Opinion
A175216 A175217 A175220 A175221 A175222 A175223
01-05-2023
Erica Hayne Friedman and Youth, Rights & Justice filed the brief for appellant. Ellen F. Rosenblum, Attorney General, Benjamin Gutman, Solicitor General, and E. Nani Apo, Assistant Attorney General, filed the brief for respondent.
This is a nonprecedential memorandum opinion pursuant to ORAP 10.30 and may not be cited except as provided in ORAP 10.30(1).
Submitted September 15, 2022
Crook County Circuit Court 20JU05847; Daina A. Vitolins, Judge.
Erica Hayne Friedman and Youth, Rights & Justice filed the brief for appellant.
Ellen F. Rosenblum, Attorney General, Benjamin Gutman, Solicitor General, and E. Nani Apo, Assistant Attorney General, filed the brief for respondent.
Before Ortega, Presiding Judge, and Powers, Judge, and Hellman, Judge.
HELLMAN, J.
Youth appeals from a delinquency disposition judgment. On appeal, youth raises five assignments of error. For the following reasons, we vacate the orders of commitment and remand for written findings under ORS 419C.478(1), reverse and remand the adjudications for first-degree rape (Count 6) and second-degree sexual abuse (Count 7) for entry of a judgment reflecting adjudication for a single count of first-degree rape and for redisposition, and otherwise affirm.

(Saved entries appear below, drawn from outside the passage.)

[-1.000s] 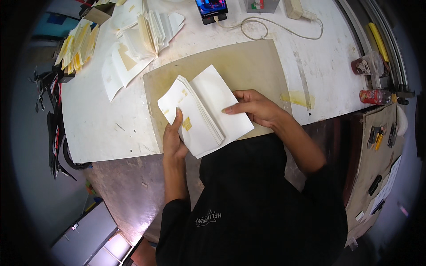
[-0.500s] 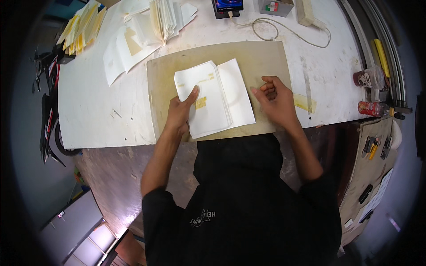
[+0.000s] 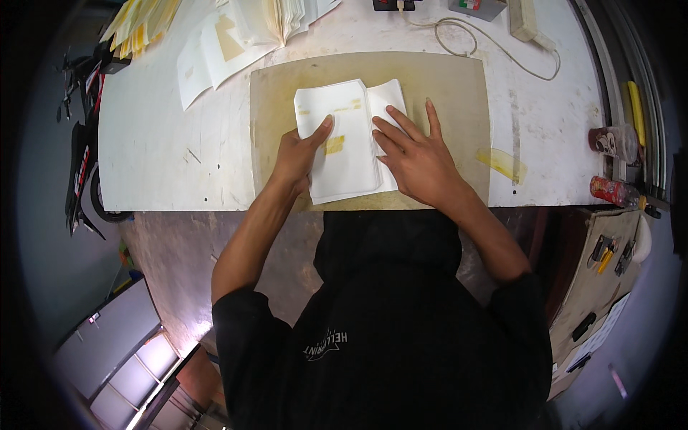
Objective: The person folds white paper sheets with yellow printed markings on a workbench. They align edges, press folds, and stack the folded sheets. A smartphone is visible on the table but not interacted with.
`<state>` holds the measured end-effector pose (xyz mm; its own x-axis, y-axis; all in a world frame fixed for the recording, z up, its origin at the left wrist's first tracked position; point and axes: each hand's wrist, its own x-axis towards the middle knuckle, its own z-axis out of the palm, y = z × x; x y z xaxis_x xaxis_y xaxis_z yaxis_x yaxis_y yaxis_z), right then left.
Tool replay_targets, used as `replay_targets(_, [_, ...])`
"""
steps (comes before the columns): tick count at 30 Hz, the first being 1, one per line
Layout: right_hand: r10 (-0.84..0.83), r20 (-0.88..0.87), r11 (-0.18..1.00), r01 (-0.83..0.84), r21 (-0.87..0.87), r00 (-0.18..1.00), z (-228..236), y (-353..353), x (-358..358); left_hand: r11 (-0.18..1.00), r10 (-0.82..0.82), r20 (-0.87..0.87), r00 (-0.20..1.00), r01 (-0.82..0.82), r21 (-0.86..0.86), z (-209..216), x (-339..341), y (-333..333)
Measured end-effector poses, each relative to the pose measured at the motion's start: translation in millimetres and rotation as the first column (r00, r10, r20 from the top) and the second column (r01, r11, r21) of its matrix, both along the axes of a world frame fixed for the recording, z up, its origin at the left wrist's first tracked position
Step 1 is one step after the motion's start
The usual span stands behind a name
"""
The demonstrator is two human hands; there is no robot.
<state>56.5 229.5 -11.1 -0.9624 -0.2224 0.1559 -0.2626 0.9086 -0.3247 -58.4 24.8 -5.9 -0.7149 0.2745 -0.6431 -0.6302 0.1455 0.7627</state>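
A folded stack of white paper (image 3: 344, 174) with yellowish tape patches lies on the beige mat (image 3: 451, 82). My left hand (image 3: 297, 159) grips its left edge, thumb on top and the other fingers hidden beneath. From the stack's right side a white paper flap (image 3: 389, 93) sticks out. Spread across that flap is my right hand (image 3: 423, 161), its fingers stretched out and the tips close to the stack's right edge. It holds nothing that I can see.
Opened white sheets (image 3: 233, 50) and a bundle of yellow-stained papers (image 3: 143, 25) lie at the far left. A cable (image 3: 494, 61) curls at the back. A plastic cup (image 3: 613, 142) and a bottle (image 3: 613, 191) stand at the right edge. Yellow tape (image 3: 502, 165) sticks beside the mat.
My right hand has moved left from beside the paper onto the flap, its curled fingers now spread. My left hand keeps its grip. The whole view has shifted slightly.
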Motion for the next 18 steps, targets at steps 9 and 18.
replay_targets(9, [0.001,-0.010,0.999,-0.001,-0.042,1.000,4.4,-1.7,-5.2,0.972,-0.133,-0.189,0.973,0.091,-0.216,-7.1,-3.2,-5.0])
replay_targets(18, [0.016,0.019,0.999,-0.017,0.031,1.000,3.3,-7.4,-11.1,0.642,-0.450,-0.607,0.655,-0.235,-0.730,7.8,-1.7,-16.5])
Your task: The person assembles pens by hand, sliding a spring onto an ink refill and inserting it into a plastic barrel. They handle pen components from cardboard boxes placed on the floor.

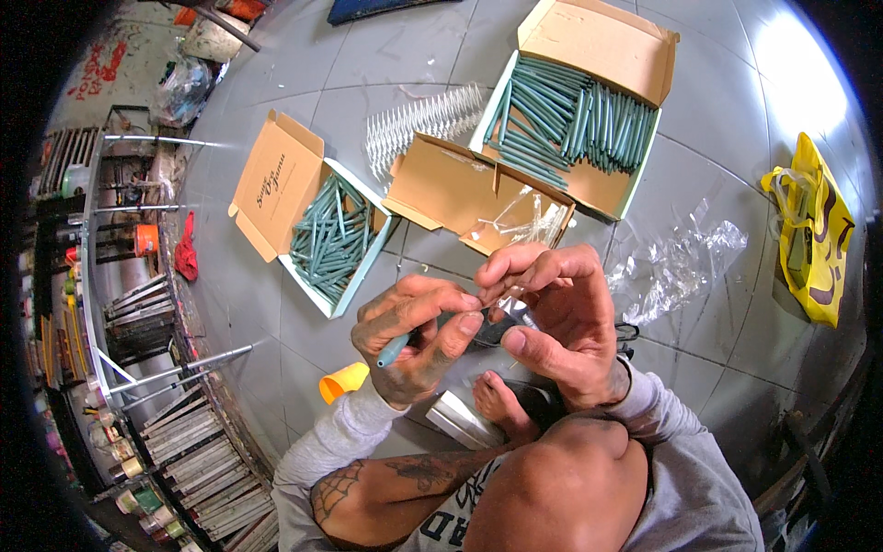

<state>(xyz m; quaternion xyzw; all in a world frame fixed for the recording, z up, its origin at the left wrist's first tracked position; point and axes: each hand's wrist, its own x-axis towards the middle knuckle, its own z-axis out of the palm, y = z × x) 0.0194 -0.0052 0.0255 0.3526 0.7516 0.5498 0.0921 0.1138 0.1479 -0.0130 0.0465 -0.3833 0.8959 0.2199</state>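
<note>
My left hand (405,331) is closed around a teal pen (394,350), whose end sticks out on the left below the fingers. Its thumb and forefinger pinch together near my right hand (570,322). The fingers of that hand curl inward to meet the left fingertips, around something small and clear that I cannot make out. Beyond the hands, an opened carton (544,204) has thin clear pieces (533,221) in it. Teal pens (331,235) lie jumbled in the left box (354,293). More teal pens (570,115) are in fairly even rows in the larger right box (613,195).
Many white, pointed pieces (418,127) stand in rows behind the cartons. Crumpled clear plastic (685,262) lies to the right, with a yellow bag (809,239) farther out. A yellow cup (344,383) rests on its side near my left forearm. Metal shelving (97,276) lines the left.
</note>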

In his first three assignments of error, youth argues that the evidence was insufficient for the juvenile court to adjudicate him delinquent for four counts of second-degree sexual abuse and first-degree rape. Youth contends he preserved the errors in his closing argument. After a review of the record, we disagree with youth's contention and conclude that youth's arguments were not preserved. See State v. A. E. J., 317 Or.App. 363, 365, 505 P.3d 422 (2022) (explaining that a closing argument must "sufficiently identify the asserted legal insufficiency as such, and not merely argue that the court should not be persuaded by the state's evidence."). Accordingly, we do not address them.
In his fourth assignment of error, youth asserts that the juvenile court plainly erred because it failed to merge the adjudication for sex abuse in the second degree (Count 7) into the adjudication for first-degree rape (Count 6). The state concedes that the charges "were based on the same incident" and that the error qualifies for plain-error review.
Because merger principles apply in juvenile delinquency proceedings, State v. K. R. S., 298 Or.App. 318, 323, 449 P.3d 511 (2019), we accept the state's concession and exercise our discretion to correct the error for the reasons stated in State v. Sheikh-Nur, 285 Or.App. 529, 533, 398 P.3d 472, rev den, 361 Or. 886 (2017). See State v. Jefferson, 311 Or.App. 754, 754, 487 P.3d 450 (2021) (accepting the state's concession and exercising discretion to correct the trial court's error in failing to merge convictions for first-degree rape and second-degree sexual abuse).
In his fifth assignment of error, youth argues that the juvenile court erred when it failed to provide written findings pursuant to ORS 419C.478(1). We agree. The juvenile court's findings of "case planning" and "placement purposes" do not describe why placement in Oregon Youth Authority custody is in youth's best interests and thus did not satisfy the statute's requirements. See, e.g., State v. S. D. M., 318 Or.App. 418, 420, 506 P.3d 1190 (2022) (concluding that the juvenile court's finding that "youth violated the requirements of probation; he did not follow the rules of sex offender treatment" did not satisfy ORS 4190478(1)).
Orders of commitment vacated and remanded for written findings under ORS 4190.478(1). Adjudications for first-degree rape (Count 6) and second-degree sexual abuse (Count 7) reversed and remanded for entry of a judgment reflecting adjudication for a single count of first-degree rape and for redisposition; otherwise affirmed.